◆ **PROBLEM DESCRIPTION**
From the listing below, copy only the lines running from the line that contains "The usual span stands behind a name" to the line that contains "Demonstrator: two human", both included.
--
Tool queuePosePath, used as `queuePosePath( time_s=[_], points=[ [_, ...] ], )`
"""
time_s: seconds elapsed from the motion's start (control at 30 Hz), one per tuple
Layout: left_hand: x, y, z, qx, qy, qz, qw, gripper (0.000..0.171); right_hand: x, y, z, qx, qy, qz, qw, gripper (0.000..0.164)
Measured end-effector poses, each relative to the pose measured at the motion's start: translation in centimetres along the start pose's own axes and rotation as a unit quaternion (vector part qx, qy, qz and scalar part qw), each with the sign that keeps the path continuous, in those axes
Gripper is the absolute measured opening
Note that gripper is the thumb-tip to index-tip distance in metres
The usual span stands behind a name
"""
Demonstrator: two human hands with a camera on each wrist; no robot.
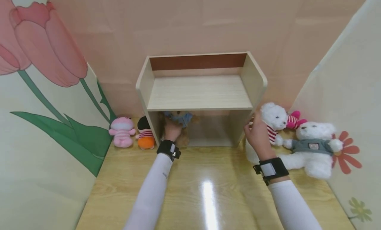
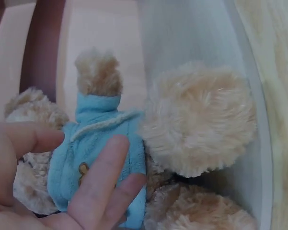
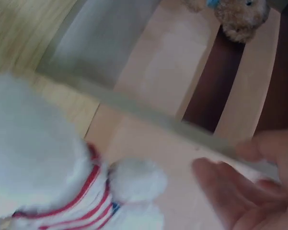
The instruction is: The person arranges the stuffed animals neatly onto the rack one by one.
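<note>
A light wooden shelf [image 1: 200, 109] stands against the back wall, with an upper and a lower compartment. In the left part of its lower compartment sits a brown teddy bear [image 2: 196, 120] in a blue hoodie [image 2: 98, 120], its head hidden from the head view by the board above. My left hand [image 1: 173, 129] reaches in there, fingers [image 2: 100, 177] extended and spread over the hoodie's front. At the shelf's right side panel [image 1: 257, 74] is my right hand [image 1: 258, 135]; its thumb and fingers [image 3: 215, 184] straddle the panel's front edge, holding it.
Left of the shelf sit a pink plush doll [image 1: 122, 132] and a doll with orange bottoms [image 1: 146, 135]. On the right are a white bear in stripes [image 1: 274, 115], a white bear in a grey-green sweater [image 1: 312, 150] and a pink striped toy [image 1: 293, 120]. Wooden tabletop [image 1: 184, 190] extends in front.
</note>
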State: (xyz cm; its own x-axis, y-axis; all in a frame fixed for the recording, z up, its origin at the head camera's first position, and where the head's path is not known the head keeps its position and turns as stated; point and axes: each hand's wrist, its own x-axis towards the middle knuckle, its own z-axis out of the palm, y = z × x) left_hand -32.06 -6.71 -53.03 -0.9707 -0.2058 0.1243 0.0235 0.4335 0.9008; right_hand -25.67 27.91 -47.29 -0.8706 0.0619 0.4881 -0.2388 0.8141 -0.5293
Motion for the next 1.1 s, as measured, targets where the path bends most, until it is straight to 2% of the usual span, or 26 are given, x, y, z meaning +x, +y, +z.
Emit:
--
◆ **RESPONSE**
The usual span stands behind a name
"""
Demonstrator: two human hands with a camera on each wrist; no robot.

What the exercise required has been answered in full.